Pictures are to be left out, and only the lines below starting at the one with "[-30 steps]" and ending at the one with "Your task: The" are to be reproduced, each exactly, both ends included.
--------------------------------
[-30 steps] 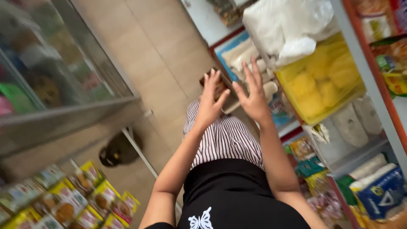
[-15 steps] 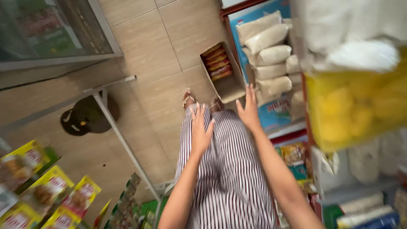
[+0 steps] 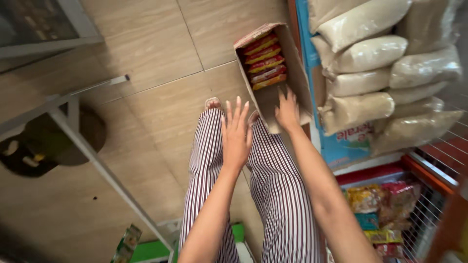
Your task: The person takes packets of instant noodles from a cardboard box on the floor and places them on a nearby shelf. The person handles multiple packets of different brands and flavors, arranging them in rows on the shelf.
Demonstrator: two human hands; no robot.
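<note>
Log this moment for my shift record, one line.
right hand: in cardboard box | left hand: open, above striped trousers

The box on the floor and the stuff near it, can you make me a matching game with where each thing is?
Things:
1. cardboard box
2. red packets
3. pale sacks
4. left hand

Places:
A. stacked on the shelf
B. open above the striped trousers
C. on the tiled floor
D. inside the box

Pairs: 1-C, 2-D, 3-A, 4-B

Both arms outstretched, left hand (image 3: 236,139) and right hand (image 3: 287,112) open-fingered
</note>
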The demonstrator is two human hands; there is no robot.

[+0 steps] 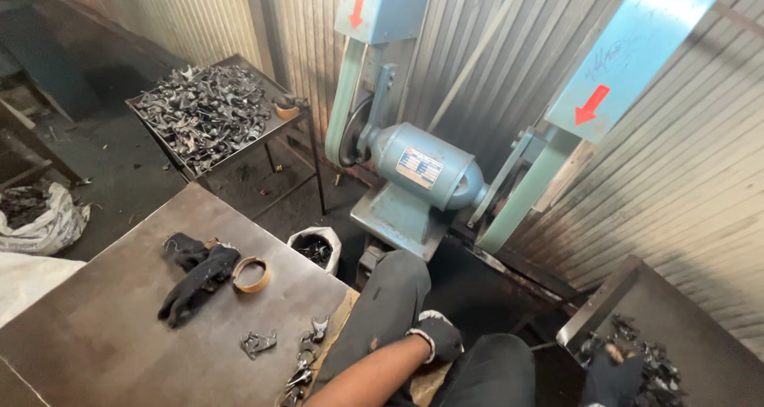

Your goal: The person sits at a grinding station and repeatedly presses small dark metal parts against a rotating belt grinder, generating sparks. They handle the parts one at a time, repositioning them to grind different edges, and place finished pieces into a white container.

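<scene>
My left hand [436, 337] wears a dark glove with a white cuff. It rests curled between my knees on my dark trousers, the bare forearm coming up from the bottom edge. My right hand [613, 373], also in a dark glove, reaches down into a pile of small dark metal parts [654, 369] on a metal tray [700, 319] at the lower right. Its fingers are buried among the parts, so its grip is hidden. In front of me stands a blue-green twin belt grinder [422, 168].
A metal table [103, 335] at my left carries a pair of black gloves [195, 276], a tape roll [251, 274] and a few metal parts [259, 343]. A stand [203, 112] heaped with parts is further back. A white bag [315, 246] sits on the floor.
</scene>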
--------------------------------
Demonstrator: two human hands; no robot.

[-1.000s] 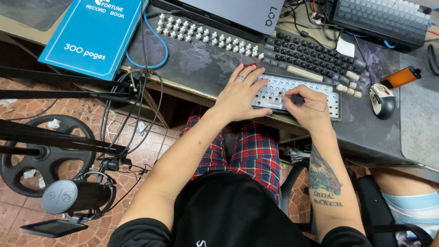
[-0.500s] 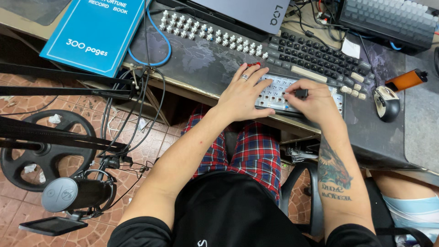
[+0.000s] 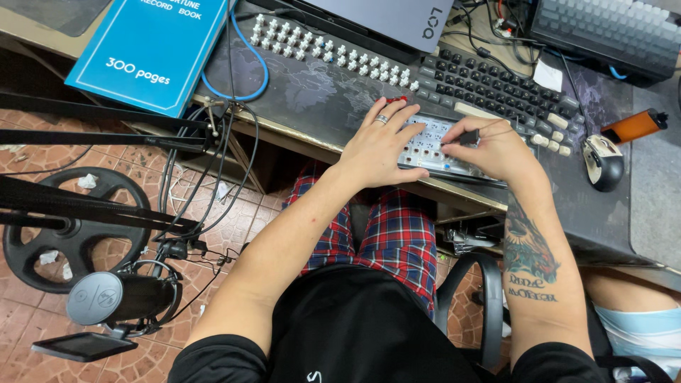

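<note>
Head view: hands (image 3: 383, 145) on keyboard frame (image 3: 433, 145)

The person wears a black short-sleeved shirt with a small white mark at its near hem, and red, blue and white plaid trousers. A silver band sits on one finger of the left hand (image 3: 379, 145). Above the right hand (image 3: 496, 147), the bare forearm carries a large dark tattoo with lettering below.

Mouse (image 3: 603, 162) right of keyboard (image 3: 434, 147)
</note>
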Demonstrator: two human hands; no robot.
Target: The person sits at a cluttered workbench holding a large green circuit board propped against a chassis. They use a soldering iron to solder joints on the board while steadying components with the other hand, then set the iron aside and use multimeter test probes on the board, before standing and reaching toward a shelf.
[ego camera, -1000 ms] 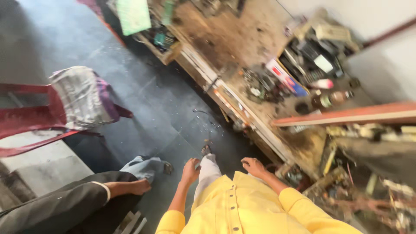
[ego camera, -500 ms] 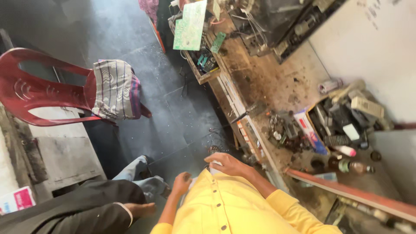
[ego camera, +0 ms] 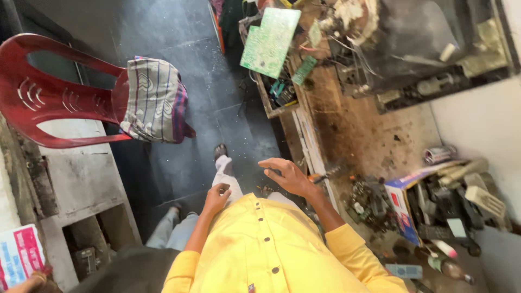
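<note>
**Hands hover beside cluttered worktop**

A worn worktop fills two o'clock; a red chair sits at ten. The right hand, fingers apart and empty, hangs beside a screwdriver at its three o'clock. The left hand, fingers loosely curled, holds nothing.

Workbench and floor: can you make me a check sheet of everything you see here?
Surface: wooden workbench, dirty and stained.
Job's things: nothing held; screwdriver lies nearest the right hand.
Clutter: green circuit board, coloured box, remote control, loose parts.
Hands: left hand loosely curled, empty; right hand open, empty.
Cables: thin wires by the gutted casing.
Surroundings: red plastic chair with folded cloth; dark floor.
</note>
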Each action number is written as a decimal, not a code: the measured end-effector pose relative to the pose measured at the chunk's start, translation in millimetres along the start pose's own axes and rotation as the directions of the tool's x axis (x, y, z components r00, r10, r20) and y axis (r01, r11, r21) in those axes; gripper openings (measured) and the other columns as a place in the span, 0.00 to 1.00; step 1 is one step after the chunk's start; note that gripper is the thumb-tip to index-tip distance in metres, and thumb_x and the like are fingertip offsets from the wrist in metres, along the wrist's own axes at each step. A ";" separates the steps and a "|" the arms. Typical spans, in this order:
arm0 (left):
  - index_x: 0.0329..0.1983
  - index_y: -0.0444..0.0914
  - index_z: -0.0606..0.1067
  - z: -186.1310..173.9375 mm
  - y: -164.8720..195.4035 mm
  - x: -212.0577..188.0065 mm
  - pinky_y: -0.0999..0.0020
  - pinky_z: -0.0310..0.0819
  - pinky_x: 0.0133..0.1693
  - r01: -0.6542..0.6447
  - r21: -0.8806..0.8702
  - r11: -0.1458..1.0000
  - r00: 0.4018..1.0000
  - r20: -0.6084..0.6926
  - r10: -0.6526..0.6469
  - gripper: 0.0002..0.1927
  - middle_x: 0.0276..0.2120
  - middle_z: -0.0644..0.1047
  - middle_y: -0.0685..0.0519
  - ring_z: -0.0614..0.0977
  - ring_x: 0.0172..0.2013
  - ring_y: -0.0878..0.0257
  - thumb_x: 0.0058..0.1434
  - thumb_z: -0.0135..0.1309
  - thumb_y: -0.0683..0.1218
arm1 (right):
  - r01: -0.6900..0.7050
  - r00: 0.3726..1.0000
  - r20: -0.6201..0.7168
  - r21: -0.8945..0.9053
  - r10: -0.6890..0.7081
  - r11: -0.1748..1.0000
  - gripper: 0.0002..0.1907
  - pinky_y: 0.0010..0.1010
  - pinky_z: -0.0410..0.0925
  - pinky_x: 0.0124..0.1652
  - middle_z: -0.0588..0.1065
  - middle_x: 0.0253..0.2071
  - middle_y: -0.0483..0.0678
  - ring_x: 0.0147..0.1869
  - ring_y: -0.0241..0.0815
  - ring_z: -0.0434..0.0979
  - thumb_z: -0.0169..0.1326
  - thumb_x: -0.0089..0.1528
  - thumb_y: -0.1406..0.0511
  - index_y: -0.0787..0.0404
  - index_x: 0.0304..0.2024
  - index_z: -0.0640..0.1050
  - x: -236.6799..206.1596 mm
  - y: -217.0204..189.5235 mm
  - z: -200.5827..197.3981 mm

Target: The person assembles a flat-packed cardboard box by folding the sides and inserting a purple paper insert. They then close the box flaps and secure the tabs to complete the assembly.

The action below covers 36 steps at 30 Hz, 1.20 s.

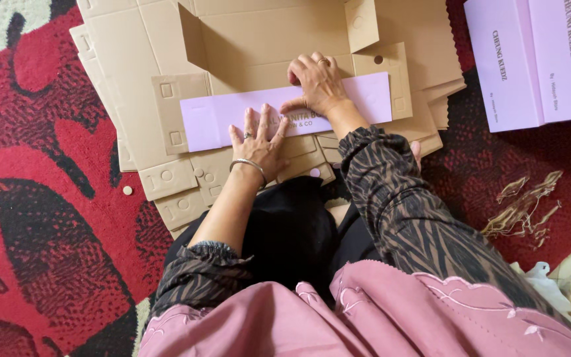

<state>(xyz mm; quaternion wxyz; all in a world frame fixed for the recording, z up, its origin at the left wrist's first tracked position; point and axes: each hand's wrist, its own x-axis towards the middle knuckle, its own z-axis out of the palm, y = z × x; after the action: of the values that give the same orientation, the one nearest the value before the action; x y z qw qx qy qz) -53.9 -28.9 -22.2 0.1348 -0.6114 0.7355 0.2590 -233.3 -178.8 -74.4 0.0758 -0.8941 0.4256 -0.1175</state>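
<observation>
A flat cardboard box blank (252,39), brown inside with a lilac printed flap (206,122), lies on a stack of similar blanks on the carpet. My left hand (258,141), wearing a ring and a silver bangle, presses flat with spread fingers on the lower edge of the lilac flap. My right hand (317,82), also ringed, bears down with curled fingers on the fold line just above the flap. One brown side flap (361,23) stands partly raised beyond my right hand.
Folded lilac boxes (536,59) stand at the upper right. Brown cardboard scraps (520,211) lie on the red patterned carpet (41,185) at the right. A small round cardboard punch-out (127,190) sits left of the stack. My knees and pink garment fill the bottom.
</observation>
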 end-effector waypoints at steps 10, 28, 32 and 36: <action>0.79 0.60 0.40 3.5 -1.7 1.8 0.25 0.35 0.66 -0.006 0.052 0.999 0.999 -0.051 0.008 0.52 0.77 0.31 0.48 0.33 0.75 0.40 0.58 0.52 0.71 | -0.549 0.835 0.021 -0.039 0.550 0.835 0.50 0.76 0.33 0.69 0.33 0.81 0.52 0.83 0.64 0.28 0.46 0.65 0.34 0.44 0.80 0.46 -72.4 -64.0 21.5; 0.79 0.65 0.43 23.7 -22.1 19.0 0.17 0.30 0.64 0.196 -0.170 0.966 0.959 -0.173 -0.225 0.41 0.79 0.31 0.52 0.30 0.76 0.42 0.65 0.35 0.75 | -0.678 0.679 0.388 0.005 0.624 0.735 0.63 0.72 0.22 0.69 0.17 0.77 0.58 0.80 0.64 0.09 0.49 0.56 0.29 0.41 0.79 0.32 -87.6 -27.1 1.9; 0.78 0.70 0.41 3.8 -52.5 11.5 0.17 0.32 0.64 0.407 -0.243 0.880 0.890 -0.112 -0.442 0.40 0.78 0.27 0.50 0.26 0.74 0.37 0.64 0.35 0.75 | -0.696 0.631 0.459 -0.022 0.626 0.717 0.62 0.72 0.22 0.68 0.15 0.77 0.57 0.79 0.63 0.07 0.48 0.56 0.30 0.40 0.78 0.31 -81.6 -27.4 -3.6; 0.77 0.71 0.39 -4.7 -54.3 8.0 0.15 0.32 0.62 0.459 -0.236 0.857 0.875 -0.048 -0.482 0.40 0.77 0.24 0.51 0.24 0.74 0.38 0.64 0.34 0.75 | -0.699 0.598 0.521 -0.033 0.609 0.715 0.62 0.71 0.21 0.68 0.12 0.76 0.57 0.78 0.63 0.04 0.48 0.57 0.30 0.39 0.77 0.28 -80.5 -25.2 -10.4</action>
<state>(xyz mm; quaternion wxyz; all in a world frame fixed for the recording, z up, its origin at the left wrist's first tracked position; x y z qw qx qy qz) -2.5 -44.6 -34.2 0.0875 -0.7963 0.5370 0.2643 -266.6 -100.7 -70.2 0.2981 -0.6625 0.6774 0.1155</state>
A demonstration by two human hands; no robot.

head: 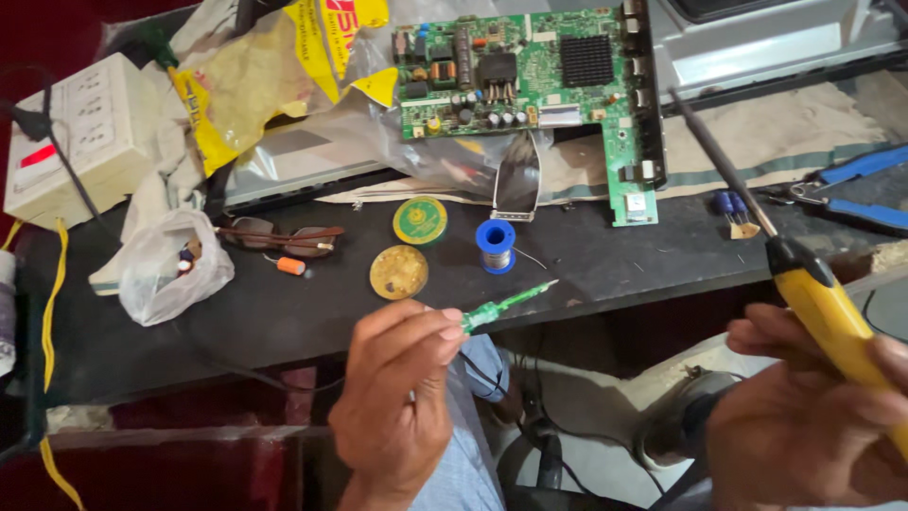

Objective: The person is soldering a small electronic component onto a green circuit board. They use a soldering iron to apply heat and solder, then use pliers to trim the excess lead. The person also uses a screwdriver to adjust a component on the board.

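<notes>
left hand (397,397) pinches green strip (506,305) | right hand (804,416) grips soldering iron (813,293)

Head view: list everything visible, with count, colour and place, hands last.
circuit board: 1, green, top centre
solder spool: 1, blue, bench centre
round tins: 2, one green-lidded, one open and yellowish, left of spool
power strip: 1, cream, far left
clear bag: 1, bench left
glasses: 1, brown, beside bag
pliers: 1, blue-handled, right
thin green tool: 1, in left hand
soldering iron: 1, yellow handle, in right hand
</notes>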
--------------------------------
# The completed task:
[-30 steps] 
[-15 steps] 
[+0 steps] 
Your task: The person takes packets of instant noodles from a cardboard box on the floor and places them on a nearby shelf. The person handles multiple packets of different brands and flavors, arranging them in rows on the shelf.

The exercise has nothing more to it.